╭─ Exercise input
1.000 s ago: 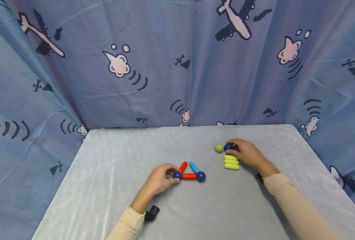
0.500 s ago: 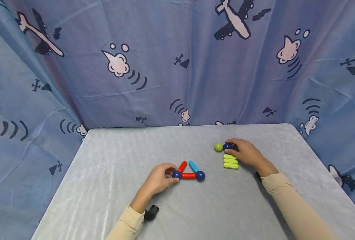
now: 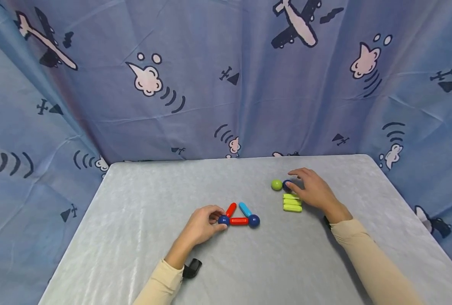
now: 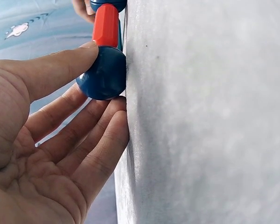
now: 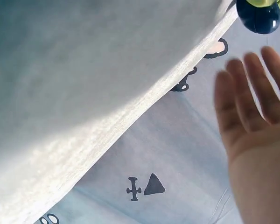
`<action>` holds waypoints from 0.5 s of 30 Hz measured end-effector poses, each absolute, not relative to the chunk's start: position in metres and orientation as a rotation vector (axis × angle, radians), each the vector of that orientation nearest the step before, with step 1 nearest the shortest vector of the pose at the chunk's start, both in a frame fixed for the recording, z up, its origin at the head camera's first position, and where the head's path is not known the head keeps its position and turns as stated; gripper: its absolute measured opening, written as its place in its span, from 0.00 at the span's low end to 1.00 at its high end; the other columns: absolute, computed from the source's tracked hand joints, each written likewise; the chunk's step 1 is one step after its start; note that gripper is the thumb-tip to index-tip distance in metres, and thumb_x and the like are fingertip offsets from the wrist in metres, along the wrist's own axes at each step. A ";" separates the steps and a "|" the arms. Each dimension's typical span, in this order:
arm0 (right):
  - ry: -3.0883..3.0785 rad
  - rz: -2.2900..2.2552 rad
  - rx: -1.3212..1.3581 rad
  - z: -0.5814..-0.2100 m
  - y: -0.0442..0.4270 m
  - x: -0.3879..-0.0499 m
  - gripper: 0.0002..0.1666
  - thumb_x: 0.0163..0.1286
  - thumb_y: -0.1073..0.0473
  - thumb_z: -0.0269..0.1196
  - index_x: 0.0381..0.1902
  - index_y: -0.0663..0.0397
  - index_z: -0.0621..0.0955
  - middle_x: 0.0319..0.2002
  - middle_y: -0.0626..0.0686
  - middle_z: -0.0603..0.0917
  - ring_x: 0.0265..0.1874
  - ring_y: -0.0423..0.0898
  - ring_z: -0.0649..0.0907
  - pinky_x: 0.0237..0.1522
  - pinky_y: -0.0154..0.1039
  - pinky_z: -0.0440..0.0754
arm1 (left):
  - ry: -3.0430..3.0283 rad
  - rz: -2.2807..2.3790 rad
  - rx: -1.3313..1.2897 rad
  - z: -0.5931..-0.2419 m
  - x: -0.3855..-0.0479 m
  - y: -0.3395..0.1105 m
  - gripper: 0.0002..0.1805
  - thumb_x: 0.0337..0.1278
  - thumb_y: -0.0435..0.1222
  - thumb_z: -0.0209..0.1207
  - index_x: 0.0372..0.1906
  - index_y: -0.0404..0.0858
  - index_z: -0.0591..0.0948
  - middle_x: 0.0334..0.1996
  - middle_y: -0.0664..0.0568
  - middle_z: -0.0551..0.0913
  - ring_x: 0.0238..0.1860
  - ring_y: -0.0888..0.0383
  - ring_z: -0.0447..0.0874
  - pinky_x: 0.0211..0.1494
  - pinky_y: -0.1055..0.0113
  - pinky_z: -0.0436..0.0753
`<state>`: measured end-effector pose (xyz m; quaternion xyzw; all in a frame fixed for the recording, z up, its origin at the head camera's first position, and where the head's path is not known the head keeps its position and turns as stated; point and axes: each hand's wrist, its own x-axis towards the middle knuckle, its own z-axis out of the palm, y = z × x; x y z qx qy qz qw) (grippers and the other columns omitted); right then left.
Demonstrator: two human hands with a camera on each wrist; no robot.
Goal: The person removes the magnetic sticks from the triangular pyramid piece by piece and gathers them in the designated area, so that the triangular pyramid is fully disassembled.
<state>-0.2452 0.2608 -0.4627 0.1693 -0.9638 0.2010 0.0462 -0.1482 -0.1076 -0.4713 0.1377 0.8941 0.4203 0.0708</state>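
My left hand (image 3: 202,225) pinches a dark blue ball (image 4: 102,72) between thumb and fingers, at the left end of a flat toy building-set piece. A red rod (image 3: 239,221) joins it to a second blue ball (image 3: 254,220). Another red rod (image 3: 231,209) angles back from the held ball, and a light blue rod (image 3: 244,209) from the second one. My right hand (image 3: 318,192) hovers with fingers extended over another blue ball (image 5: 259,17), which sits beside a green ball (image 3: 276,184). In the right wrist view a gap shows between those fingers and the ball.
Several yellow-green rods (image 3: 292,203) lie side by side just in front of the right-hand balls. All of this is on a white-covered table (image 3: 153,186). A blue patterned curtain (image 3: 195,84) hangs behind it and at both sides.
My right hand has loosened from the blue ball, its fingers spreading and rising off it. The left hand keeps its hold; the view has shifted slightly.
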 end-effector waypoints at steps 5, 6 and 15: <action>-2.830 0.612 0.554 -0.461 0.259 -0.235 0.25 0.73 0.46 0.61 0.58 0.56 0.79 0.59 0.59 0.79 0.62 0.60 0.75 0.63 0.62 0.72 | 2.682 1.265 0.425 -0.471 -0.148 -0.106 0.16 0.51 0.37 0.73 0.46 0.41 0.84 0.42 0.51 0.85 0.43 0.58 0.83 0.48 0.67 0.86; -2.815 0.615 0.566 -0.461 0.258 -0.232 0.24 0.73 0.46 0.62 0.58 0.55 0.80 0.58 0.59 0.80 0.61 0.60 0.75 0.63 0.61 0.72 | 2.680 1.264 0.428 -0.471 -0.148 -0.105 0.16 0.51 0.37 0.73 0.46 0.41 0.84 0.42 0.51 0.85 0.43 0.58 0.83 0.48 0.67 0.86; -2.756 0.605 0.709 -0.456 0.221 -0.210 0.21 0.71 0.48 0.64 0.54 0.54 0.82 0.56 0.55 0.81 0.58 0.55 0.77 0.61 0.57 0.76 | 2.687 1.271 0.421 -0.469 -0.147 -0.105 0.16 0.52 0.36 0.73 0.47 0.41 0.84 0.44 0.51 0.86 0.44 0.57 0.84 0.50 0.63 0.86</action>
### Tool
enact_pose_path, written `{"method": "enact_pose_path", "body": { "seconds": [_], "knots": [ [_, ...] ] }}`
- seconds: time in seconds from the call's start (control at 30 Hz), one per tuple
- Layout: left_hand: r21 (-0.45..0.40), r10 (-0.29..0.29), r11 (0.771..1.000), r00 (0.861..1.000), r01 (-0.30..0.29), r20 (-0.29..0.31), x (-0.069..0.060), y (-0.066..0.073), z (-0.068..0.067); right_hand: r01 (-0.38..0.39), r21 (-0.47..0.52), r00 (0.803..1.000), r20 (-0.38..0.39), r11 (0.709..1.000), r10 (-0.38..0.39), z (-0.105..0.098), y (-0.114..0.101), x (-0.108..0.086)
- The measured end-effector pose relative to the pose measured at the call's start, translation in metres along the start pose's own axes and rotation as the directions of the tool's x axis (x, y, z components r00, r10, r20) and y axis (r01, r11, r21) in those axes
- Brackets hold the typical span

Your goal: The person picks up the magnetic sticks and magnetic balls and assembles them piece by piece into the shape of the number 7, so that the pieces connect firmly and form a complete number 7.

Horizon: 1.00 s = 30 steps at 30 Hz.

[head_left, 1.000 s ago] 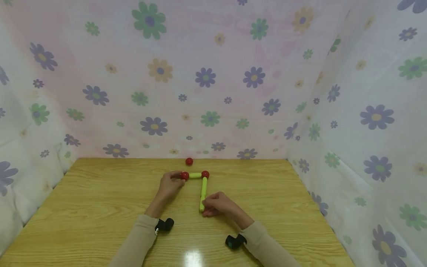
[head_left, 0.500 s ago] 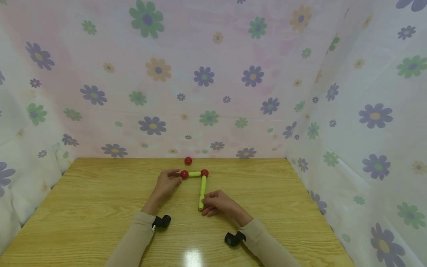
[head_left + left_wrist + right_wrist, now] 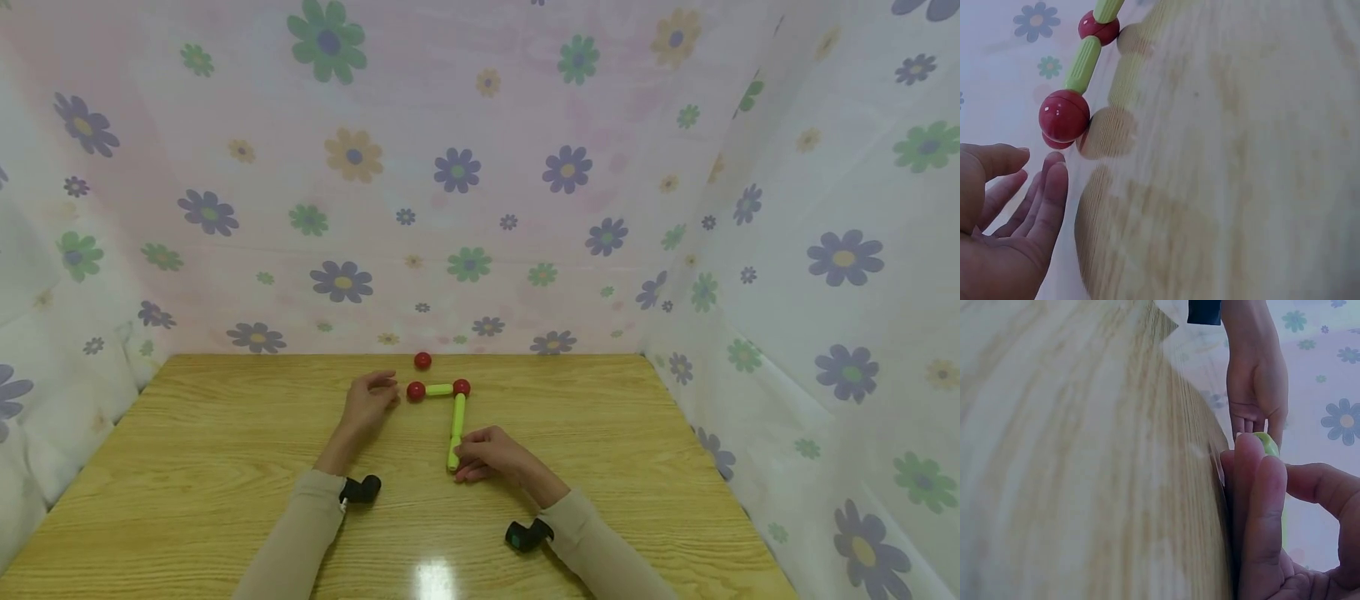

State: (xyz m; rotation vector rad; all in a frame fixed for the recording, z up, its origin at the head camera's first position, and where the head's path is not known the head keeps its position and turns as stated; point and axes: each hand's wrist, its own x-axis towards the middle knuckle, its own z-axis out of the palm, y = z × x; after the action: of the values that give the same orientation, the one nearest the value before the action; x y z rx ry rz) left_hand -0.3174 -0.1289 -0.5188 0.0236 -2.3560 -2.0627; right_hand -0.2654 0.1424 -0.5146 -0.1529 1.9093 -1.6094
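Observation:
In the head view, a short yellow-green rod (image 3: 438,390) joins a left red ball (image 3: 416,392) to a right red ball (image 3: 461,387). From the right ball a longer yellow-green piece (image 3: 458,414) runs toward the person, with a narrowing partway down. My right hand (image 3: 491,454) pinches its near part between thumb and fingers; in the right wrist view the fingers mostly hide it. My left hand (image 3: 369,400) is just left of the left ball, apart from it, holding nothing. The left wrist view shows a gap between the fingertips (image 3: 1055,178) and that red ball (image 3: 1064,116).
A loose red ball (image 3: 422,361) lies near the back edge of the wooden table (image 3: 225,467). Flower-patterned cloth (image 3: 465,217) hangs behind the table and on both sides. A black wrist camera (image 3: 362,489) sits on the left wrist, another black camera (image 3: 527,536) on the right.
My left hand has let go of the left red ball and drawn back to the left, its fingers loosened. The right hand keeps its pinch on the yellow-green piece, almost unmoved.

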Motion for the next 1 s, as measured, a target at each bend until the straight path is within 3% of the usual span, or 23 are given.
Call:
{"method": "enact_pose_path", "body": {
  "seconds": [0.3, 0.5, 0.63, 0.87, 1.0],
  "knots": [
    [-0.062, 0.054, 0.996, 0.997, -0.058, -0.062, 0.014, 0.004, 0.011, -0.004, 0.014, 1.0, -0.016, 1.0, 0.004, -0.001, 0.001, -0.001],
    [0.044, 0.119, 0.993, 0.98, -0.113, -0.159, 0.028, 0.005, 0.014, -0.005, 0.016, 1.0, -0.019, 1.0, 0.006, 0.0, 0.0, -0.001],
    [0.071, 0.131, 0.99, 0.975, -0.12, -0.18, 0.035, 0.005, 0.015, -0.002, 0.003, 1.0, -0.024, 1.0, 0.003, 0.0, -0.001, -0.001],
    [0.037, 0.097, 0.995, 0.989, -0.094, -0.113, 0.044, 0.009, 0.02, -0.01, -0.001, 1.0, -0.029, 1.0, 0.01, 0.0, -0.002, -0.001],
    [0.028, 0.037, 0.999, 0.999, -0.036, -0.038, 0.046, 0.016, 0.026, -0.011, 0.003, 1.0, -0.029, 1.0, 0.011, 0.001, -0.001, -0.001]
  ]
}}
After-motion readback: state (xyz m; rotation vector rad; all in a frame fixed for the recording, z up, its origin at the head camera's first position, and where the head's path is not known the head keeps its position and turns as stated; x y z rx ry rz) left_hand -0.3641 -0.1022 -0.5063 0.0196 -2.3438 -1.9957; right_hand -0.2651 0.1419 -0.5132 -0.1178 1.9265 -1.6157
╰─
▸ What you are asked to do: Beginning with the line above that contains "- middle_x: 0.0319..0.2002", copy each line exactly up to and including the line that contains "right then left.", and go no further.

▸ Response to this exercise:
  - middle_x: 0.0319..0.2002
  - middle_y: -0.0626..0.0686
  - middle_z: -0.0603..0.0917
  - ring_x: 0.0265..0.1874
  - ring_y: -0.0423..0.0898
  - ring_z: -0.0649..0.0907
  - pinky_x: 0.0237..0.1522
  - pinky_y: -0.0154..0.1039
  - pinky_z: -0.0440..0.0754
arm1 (left):
  - ry: -3.0430..3.0283 rad
  - rz: -2.2807..2.3790 rad
  - rx: -1.3313..1.2897 rad
  - z: -0.5931..-0.2419 m
  - x: -0.3855..-0.0479 m
  - y: -0.3395..0.1105 m
  - gripper: 0.0002..0.1805
  - thumb_x: 0.0337..0.1278
  - thumb_y: -0.0435..0.1222
  - thumb_z: -0.0209..0.1207
  - index_x: 0.0372..0.1906
  - index_y: -0.0404..0.0858
  - index_z: -0.0591..0.0948
  - middle_x: 0.0334..0.1996
  - middle_y: -0.0664..0.0568
  - middle_z: -0.0551..0.0913
  - ring_x: 0.0238..0.1860
  - ring_y: -0.0888..0.0383
  - ring_z: -0.0447..0.0874
  - pinky_x: 0.0211..0.1494
  - pinky_y: -0.1055..0.0113
  - pinky_z: -0.0436..0.0753
`<state>`: measured end-effector pose (xyz m; quaternion xyzw; all in a frame fixed for the recording, z up, its origin at the head camera's first position, and where the head's path is not known the head keeps its position and turns as stated; point and axes: each hand's wrist, its own x-axis towards the middle knuckle, its own z-axis out of the palm, y = z × x; x y z qx qy qz qw) (grippers and the other columns omitted); right then left.

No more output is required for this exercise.